Chapter 790: Three Dawns and Four Evenings

At this time, Miao Miao brought up with me the topic that the person had said before that he would not go to the twilight. When I saw him so serious, I felt that there was no need for me to dwell on the things in front of me. Because for this matter, I think I still know in my own heart how I should solve this series of things.

So at this time, I didn't hesitate in my heart, but just looked at Miao Miao with a puzzled look at the situation in front of me. At this time, I just kept hesitating in my own heart, because I really didn't know how to express what kind of feeling I was feeling at this moment.

Because in the face of these things in front of me, I really feel that my heart is very complicated. So for this matter, I really don't know what kind of words I should use to describe this matter now, so at this time, I just slowly thought about this series of things in my heart.

I don't plan to stay on these things in front of me again, because I know that this matter must be communicated with Miao Miao well: "I am very serious to tell you one thing now, I will only like Miao Miao in this life, one person, there will never be a second person in my heart, so I am very sure of this matter in my heart and hope that you will not have any doubts about this matter, and I don't need to explain so much to you on this matter." ”

Soon, I just said this very quickly to the woman in front of me, because I really didn't feel the need to use it so much now. I think I'm very clear about these things in my own heart, so now I don't dwell on these things in front of me.

I just looked at the woman in front of me with a very positive look, and didn't say a word, and I really felt that I couldn't stay any bit on this matter at all. Because I want the woman in front of me to know what kind of thoughts I have in my heart, not a series of things that have been lingering in my own heart.

But one of the things I hesitated the most in my own heart at this time was to receive a seduction from my mother-in-law that night and have a relationship with that person. So this incident made me feel very guilty in my heart, and I don't know how I should face this woman in front of me now, in this matter.

I really don't know what words I'm going to use to describe it now, if this is the case for this woman to know. Then everything may really turn into a way that I can't imagine, so on this matter, I have been thinking in my own heart, how should I drink, Miao Miao to explain all these things.

If it's not good, just talk to him about this series of things, then maybe this thing will really become very serious. So on this matter, I really feel that I have to think about it now, and the teacher has been stopping at these things in front of me.

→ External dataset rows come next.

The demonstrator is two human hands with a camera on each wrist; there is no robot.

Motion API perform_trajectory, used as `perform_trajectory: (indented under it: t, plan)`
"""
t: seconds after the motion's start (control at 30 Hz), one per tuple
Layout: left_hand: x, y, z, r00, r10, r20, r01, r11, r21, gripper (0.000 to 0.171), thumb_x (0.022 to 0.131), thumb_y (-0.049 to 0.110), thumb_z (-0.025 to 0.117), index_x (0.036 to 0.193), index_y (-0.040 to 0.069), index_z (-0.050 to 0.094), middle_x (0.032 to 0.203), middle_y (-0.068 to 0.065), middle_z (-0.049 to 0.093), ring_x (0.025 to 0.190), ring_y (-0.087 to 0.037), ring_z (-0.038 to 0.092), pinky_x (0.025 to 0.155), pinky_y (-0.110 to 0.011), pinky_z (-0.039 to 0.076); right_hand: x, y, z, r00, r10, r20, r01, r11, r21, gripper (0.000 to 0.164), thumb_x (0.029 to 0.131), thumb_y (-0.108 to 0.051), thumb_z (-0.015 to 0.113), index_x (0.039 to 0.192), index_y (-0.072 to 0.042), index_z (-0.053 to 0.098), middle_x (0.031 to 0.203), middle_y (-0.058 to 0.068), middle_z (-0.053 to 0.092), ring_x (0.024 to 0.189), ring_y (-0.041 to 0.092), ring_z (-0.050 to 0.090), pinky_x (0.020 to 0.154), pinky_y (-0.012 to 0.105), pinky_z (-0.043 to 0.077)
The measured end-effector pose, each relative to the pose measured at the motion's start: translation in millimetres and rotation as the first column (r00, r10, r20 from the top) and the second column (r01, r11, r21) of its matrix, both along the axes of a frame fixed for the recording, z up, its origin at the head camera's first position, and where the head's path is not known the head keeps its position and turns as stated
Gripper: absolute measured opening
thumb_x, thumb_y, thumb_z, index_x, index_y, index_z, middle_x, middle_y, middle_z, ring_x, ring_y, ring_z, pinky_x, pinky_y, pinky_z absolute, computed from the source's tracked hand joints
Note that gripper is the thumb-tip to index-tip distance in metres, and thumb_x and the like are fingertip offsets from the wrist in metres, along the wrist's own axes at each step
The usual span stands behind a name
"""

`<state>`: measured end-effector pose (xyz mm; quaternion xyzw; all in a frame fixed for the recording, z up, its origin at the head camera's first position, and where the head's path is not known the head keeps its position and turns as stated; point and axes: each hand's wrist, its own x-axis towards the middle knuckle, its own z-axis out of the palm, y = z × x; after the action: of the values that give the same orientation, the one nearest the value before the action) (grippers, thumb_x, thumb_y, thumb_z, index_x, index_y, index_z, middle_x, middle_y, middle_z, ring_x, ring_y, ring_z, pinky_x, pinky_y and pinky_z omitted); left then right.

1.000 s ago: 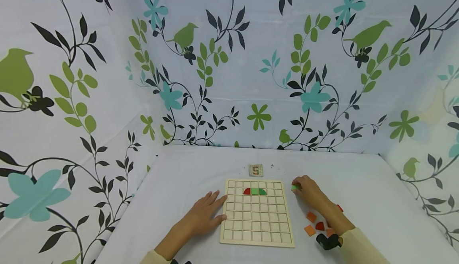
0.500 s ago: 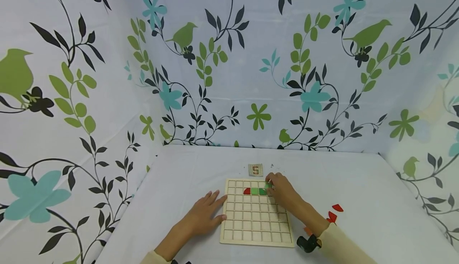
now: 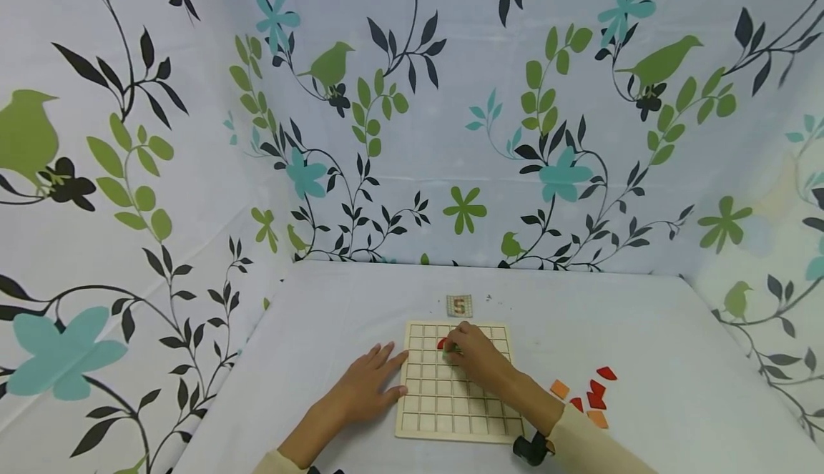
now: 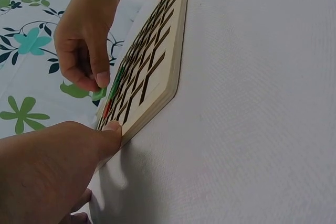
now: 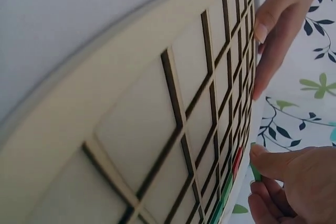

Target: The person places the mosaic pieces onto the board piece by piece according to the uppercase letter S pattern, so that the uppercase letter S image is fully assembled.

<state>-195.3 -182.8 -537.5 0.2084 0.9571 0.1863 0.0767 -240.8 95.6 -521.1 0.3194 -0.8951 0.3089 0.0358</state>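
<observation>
A pale wooden grid board (image 3: 428, 422) lies on the white table. My left hand (image 3: 368, 387) rests at its left edge with fingers spread, thumb and fingertips touching the rim. Over the upper rows, my right hand (image 3: 479, 357) pinches a small light green tile (image 4: 98, 94) between thumb and fingers. That tile (image 5: 255, 169) also shows at the fingertips in the right wrist view. A red rounded piece (image 3: 441, 343) sits in the second row, just left of the right fingertips. Green pieces (image 5: 227, 192) set beside it are hidden by the right hand in the head view.
A small patterned card (image 3: 460, 306) lies behind the board. To the right are loose orange squares (image 3: 560, 389) and several red pieces (image 3: 597, 388). A black wrist camera (image 3: 531, 450) hangs under the right wrist. Patterned cloth (image 3: 399, 174) stands behind the table.
The right hand has carried the green tile left from beside the board, over its upper right, to the red piece. Loose pieces are uncovered at right. The left hand stays put.
</observation>
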Motion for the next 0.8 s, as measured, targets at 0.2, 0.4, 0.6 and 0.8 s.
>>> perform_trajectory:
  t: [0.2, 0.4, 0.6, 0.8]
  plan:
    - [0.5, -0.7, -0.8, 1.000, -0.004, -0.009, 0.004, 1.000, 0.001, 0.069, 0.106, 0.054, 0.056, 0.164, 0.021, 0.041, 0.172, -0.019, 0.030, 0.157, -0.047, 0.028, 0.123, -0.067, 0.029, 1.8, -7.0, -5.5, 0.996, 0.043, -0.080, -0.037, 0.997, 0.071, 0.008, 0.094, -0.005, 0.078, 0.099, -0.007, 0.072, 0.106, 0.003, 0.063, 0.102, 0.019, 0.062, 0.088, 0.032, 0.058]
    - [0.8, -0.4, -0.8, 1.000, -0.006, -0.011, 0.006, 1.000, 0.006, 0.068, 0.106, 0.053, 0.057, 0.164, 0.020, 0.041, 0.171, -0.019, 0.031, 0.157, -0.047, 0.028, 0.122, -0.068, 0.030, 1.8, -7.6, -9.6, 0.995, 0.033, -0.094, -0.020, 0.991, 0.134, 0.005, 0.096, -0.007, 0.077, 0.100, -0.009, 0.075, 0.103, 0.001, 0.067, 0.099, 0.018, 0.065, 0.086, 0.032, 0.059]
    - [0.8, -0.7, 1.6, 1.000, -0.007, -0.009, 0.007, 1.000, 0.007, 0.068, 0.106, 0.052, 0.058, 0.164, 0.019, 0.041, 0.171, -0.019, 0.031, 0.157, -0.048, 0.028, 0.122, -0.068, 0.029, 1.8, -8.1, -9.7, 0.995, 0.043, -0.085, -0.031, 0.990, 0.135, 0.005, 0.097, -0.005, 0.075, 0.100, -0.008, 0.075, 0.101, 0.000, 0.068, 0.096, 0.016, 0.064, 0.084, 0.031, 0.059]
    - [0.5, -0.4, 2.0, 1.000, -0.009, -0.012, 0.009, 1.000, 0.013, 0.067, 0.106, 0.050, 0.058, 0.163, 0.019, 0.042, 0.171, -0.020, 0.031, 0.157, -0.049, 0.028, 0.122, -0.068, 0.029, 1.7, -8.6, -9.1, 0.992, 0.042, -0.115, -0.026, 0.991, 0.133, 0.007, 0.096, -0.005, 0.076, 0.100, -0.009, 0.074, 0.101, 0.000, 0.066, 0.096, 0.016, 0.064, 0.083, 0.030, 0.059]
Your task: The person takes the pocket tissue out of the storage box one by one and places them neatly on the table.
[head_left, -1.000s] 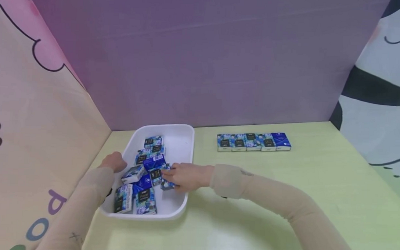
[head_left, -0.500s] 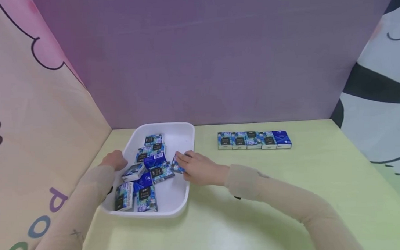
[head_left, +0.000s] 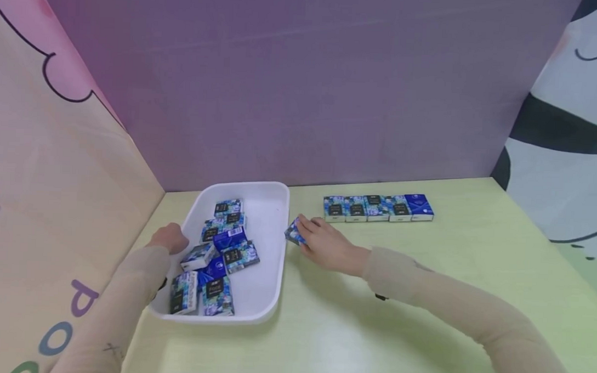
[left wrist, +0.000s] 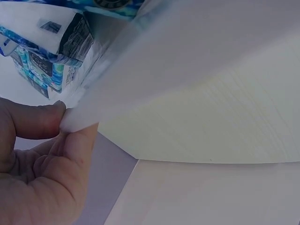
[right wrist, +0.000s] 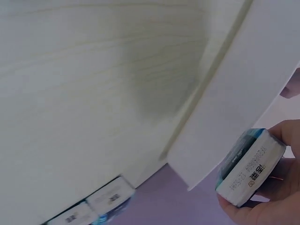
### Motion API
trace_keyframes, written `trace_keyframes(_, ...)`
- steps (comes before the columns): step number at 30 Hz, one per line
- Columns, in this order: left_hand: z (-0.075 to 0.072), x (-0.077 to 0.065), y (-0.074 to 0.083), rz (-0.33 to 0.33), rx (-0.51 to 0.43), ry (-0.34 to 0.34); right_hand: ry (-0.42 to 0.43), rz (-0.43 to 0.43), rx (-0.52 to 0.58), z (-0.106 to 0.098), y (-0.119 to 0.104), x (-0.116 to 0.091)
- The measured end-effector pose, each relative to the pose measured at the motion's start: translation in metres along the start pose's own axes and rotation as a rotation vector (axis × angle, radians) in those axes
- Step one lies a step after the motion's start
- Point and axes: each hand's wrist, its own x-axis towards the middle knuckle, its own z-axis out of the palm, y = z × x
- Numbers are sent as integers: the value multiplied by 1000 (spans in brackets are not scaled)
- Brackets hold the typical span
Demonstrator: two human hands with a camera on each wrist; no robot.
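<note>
In the head view, my right hand (head_left: pixel 328 247) grips a small blue floral tissue pack (head_left: pixel 294 232) just past the right rim of the white plastic tub (head_left: pixel 268 215). The right wrist view has this tissue pack (right wrist: pixel 251 168) between thumb and fingers, its white printed end facing the camera. My left hand (head_left: pixel 169 238) is at the tub's left rim. Up close in the left wrist view, its thumb (left wrist: pixel 40 119) and fingers pinch that rim. Inside the tub lie several loose tissue packs (head_left: pixel 240 256), floral and plain dark blue, some overlapping.
To the right, a straight row of floral tissue packs (head_left: pixel 356 209) lies near the table's back edge, ending in a dark blue pack (head_left: pixel 419 207). Behind the pale wood-grain table (head_left: pixel 424 268) rises a purple panel (head_left: pixel 306 99). A cartoon-printed wall (head_left: pixel 82 162) stands close on the left.
My right hand has lifted a tissue pack from among those in the tub and carried it right, over the rim. The left hand has stayed on the left rim.
</note>
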Motion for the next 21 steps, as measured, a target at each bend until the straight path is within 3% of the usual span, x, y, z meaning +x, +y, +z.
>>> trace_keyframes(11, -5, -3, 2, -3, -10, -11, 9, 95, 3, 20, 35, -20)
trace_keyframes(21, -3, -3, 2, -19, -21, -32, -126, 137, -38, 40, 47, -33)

However, at this time, I could see how moved Miao Miao's heart was, because I had never told him what I had just said. After seeing him like this, I felt even more sad in my heart.

Because I have a lot of problems with all these things, I really feel very guilty about this matter, and I really don't know what I should say now. The more I saw Miao Miao feel happy because of these things, the more I felt guilty in my own heart, and I didn't know what kind of reason to use.

"Actually, I can't bear to know these things in my own heart, although you didn't say that to me just now, I also know very well what kind of thoughts you have in your heart, in fact, my thoughts are exactly the same as yours, I only like you as a person, and I only have you in my heart."

Soon Miao Miao just said such a sentence to me with a very positive look, after I listened to what he said, I didn't know what I should say, for this matter, I really don't know what kind of words I should use to describe these things in front of me now. So at this time, I also felt very confused in my heart, and I really didn't know what I should say.

"Actually, I am very clear about this matter in my own heart, and I also thought of this thing all of a sudden, so I will tell you, anyway, I just want to express to you what kind of thoughts I have in my heart, in addition to this matter, I also think that I don't need to talk to you so much now, because all these things, I think you also think very much in your heart."

After I heard the words of the person in front of me and me, I only said this with a more affirmative look, and I really didn't say a word again. Because I really don't know what to say now, and I really don't know what kind of topic to use to chat with the person in front of me, so now I have been wandering in my own heart, looking at this woman in front of me, and seeing this woman.

I felt so guilty that I couldn't understand why I did that night, I really couldn't understand what I was so confused about that night. will do those unconscionable things, so at this time I have really been thinking about these things in my heart, because when I see this woman in front of me, I will feel very guilty in my heart.

So now I really feel very confused in my heart, and I really don't know what words to use to describe these things in front of me now. At this time, I sighed deeply in my own heart, in the face of these things now, I was really forced to helpless, and I had to endure silently in my own heart.

Because I know that if Miao Miao knew about these things, then it would be very devastating, so I really don't know how to solve the current situation, and these things really bother me at the moment.